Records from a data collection
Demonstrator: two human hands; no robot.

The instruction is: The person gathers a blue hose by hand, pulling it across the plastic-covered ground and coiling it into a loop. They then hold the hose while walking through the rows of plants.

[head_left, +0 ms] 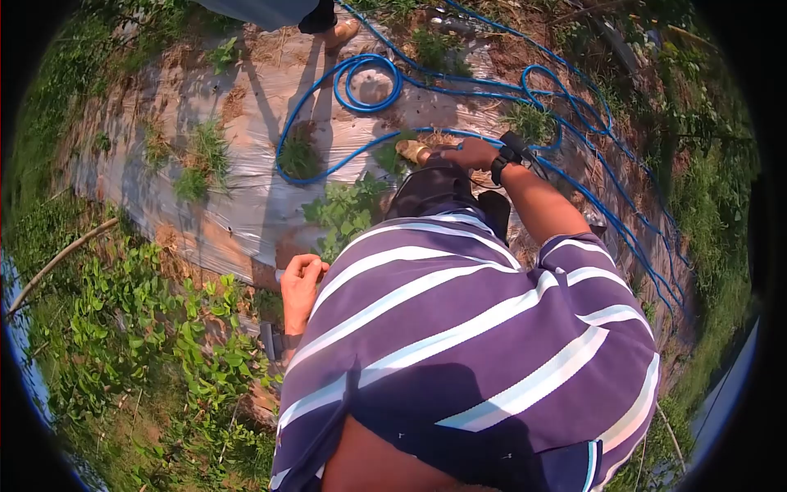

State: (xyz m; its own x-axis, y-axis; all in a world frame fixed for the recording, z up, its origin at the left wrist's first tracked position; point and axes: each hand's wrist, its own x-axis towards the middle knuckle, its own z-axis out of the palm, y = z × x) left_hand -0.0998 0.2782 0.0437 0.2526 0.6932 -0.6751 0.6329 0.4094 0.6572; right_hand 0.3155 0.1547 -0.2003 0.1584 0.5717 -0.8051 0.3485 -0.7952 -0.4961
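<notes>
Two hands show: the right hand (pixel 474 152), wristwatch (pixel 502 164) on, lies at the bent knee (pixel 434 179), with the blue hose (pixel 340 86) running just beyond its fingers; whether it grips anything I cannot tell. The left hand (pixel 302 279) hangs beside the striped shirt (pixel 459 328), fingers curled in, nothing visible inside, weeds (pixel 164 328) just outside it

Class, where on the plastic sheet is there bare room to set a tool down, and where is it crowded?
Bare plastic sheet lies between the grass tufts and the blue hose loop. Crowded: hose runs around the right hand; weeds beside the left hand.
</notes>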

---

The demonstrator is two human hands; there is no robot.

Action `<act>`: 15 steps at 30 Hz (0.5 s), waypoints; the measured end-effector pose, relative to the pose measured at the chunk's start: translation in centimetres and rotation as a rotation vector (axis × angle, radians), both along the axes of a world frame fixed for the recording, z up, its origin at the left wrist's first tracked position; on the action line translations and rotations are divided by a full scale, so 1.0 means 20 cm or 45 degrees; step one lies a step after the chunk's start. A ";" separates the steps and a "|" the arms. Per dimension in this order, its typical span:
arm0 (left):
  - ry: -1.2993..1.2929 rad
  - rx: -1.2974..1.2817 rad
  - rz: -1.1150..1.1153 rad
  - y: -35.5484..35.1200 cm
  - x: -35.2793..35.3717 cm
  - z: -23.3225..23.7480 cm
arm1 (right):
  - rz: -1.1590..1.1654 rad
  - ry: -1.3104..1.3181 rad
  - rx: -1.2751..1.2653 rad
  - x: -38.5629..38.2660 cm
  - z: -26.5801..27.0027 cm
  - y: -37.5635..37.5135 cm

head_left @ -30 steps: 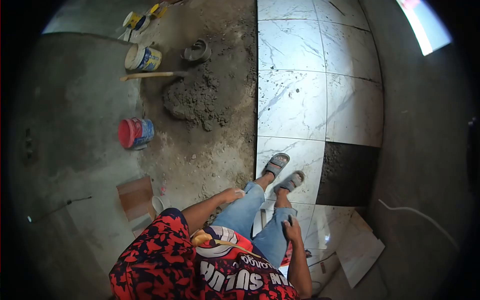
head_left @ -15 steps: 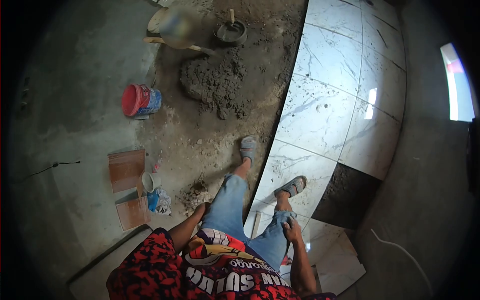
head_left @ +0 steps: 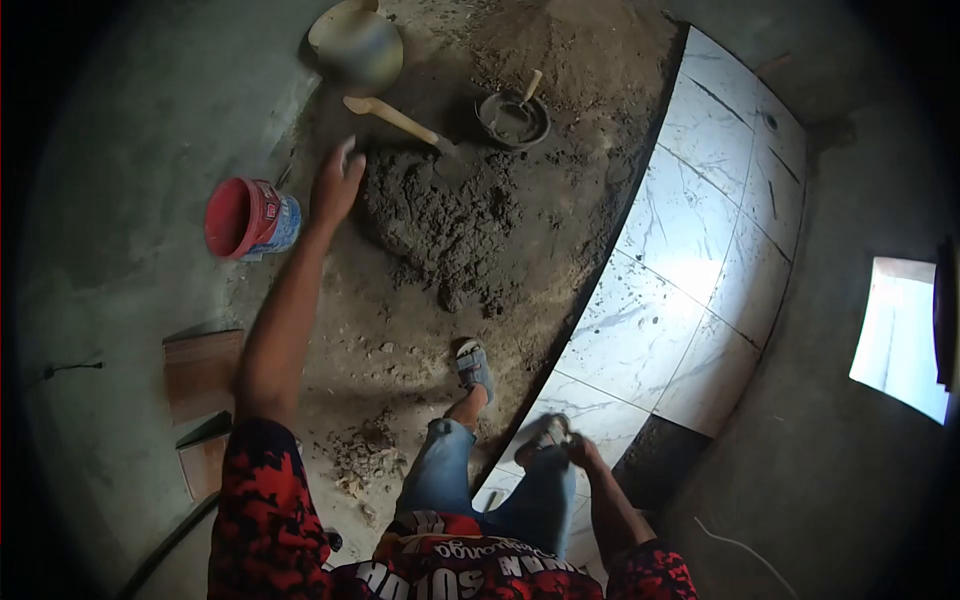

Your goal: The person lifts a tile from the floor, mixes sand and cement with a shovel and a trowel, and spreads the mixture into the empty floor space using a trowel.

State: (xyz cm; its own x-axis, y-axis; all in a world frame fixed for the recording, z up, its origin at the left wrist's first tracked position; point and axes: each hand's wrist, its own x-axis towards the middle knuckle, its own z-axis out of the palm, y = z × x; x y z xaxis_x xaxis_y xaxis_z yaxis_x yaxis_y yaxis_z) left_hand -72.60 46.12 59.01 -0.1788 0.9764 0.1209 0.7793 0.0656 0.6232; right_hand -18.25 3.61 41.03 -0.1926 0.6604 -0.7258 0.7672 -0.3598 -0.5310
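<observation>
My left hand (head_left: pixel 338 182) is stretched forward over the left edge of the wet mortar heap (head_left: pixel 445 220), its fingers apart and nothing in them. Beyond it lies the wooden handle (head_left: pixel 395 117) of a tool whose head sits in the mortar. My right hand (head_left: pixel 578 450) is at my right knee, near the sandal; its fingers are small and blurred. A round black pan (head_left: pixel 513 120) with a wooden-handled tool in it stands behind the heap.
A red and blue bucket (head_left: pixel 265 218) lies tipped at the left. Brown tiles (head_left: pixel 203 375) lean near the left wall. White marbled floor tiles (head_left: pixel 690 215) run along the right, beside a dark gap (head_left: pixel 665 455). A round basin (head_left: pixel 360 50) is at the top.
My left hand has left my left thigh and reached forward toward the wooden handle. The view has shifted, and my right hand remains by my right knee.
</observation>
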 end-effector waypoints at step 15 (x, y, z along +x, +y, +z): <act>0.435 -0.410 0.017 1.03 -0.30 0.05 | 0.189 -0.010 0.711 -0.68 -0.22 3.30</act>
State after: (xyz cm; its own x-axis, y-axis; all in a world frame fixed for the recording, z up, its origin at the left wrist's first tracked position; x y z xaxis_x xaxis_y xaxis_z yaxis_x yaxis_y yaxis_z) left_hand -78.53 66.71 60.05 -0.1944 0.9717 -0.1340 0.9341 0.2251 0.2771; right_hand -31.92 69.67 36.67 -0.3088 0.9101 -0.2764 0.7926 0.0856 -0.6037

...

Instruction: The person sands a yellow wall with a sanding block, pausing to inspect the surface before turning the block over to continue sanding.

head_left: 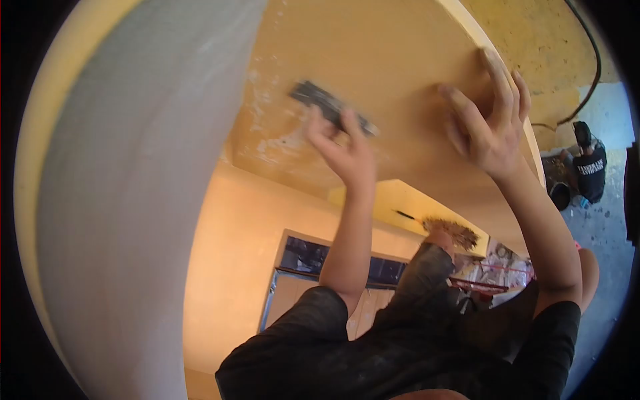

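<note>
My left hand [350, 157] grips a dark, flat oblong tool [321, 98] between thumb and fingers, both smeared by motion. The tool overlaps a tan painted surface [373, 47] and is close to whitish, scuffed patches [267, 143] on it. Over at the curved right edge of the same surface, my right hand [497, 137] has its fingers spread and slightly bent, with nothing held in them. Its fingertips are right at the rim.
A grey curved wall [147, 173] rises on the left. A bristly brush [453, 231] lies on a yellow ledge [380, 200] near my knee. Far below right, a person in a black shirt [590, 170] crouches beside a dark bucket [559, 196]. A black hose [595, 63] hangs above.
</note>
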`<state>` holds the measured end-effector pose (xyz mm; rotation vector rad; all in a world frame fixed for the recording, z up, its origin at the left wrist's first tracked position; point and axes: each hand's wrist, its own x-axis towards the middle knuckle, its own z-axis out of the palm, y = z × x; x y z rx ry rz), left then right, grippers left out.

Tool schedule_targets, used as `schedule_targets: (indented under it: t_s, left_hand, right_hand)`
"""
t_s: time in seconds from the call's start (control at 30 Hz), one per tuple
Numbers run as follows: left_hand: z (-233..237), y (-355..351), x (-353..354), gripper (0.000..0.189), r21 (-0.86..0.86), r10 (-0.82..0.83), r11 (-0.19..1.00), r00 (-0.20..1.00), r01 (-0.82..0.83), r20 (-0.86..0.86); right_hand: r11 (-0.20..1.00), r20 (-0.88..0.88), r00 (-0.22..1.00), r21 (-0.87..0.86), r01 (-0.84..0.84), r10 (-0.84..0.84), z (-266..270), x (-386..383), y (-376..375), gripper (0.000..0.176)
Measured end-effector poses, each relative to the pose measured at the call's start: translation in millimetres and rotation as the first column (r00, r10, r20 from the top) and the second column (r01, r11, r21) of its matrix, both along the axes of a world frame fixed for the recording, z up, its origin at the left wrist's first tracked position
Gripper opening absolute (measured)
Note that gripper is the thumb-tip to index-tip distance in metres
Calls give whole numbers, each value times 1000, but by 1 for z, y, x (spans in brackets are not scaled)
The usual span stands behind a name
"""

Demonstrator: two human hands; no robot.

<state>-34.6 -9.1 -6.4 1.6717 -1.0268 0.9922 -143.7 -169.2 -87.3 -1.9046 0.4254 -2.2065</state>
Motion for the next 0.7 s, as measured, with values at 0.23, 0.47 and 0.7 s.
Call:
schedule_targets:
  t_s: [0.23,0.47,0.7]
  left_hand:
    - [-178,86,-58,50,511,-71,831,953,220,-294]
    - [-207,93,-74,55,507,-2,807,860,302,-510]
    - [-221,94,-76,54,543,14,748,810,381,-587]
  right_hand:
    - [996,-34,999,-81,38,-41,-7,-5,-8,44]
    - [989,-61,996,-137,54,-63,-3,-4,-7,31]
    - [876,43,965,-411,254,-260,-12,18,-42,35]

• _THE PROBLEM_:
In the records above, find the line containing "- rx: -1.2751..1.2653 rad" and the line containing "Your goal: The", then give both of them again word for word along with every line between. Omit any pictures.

• _OUTPUT OF THE EXERCISE_:
  - rx: -1.2751..1.2653 rad
  - x: -38.5629..38.2660 cm
  - z: -26.5801..27.0027 cm
  - y: -37.5635..37.5135 cm

head_left @ -30 steps: 
head_left @ -15 steps: 
head_left @ +0 steps: 

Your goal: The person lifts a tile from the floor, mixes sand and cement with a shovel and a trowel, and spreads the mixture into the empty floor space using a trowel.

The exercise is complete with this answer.